When Billy converted Archibald into a great striker his successor, Alex Ferguson, was able to sell him to a Tottenham for £800,000 and later he went to Barcelona for in excess of £1m. Sell-on clauses were not in vogue at that time and Billy never failed to tease me – politely of course – for having no such agreement in place.

To go to the Dons meant that Billy and I shared the same two managerial appointments. Again, while in the north east and living in Stonehaven, Billy made his customary fine impression within and outwith the Football Club.
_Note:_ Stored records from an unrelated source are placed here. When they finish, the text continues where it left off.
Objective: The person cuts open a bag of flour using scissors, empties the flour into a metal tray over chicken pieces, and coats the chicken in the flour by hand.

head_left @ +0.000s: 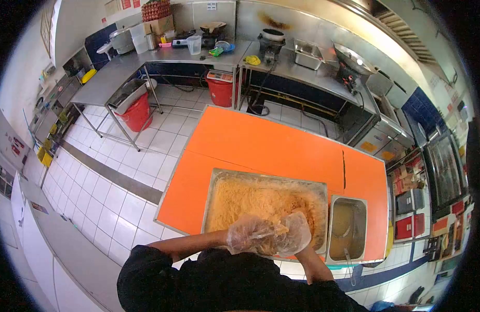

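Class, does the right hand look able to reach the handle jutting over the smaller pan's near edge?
Probably yes: the right hand is near the handle, nothing covers it, and only the rims of the large tray and smaller pan lie between.

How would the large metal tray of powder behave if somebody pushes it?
The large tray may feel heavy, since powder covers much of it. It seems unlikely to tip, lying wide and flat on the table. The powder looks loose, so it might shift.

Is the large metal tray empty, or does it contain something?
Not empty: the large metal tray contains yellowish powder, spread over most of its visible bottom.
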The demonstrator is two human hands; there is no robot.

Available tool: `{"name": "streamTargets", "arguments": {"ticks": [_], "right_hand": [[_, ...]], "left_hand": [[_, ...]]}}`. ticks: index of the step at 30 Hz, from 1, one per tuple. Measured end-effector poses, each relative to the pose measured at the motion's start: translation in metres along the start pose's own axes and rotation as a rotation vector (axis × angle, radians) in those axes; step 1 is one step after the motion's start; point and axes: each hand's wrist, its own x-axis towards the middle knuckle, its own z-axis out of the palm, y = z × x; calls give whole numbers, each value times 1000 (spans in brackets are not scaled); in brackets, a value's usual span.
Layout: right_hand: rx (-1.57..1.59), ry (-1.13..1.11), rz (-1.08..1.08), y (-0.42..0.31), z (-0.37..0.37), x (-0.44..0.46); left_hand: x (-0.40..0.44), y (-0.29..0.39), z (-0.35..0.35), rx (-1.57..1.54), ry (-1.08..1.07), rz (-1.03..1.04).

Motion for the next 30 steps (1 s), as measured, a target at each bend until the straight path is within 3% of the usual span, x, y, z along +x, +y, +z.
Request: {"name": "streamTargets", "arguments": {"ticks": [2, 6, 8, 10, 11, 13, 14, 16, 17, 19, 21, 24, 26, 28, 30], "right_hand": [[-671, -15, -340, -39, -14, 11], [-723, -75, -290, -49, -16, 12], [-657, -14, -397, -60, -21, 21], [-618, 9, -363, -69, -23, 26], [-579, 31, -328, -71, -24, 28], [-480, 45, -235, -37, -10, 22], [-380, 60, -138, -25, -7, 18], [-393, 12, -53, -34, -9, 26], [-411, -31, 25, -38, -10, 28], [-520, -74, -53, -31, -3, 30], [-662, -83, -172, -31, 2, 30], [-634, -25, -186, -51, 8, 51], [-643, 31, -158, -67, 22, 67], [-646, 100, -113, -84, 43, 85], [-644, 186, -54, -105, 70, 106]], "left_hand": [[-2, 15, 1, -113, 8, -17], [-5, -10, 14, -138, 69, 13], [-4, -11, 17, -146, 85, 19], [0, 6, 17, 17, 176, -70], [4, -22, 17, 14, 178, -68], [14, -100, 23, -232, 258, 171], [12, -69, 19, -249, 262, 171], [3, 26, -14, 484, 488, 354], [2, 27, -19, 468, 509, 341], [-8, 25, -29, 729, 607, 279], [-16, 18, -32, 614, 699, 260], [-35, 27, -46, 466, 758, 206], [-56, 40, -62, 411, 733, 149], [-85, 43, -81, -62, 836, 190], [-130, 37, -111, -39, 911, 258]]}}
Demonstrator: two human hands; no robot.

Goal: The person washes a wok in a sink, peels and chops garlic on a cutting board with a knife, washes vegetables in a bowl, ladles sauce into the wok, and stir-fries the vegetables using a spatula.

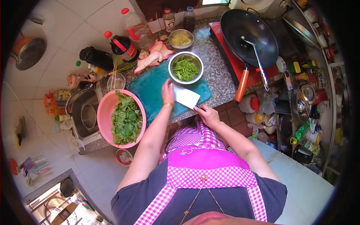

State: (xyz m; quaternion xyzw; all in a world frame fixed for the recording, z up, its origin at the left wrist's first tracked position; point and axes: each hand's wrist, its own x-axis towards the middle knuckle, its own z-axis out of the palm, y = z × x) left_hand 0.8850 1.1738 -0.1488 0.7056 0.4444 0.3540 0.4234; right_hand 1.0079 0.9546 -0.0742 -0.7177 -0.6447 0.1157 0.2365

Leading all time goalscorer, Joe Harper, puts Billy McNeill up there with all the managers he has experienced. While other managers had the capacity to alienate players Billy retained his dignity without it weakening his impact. No one in the changing rom would ever mistake kindness for softness when Cesar was around. Billy was given that moniker when a group of Celtic players went to the cinema in 1960 to watch a movie called Ocean’s Eleven in which Cesar Romero played a leading role.

When the same Billy McNeill triumphantly held the European Cup aloft in Lisbon he could easily have been mistaken for the famous Roman leader, Julius Caesar, who did for his country what Cesar did for Celtic and Scotland.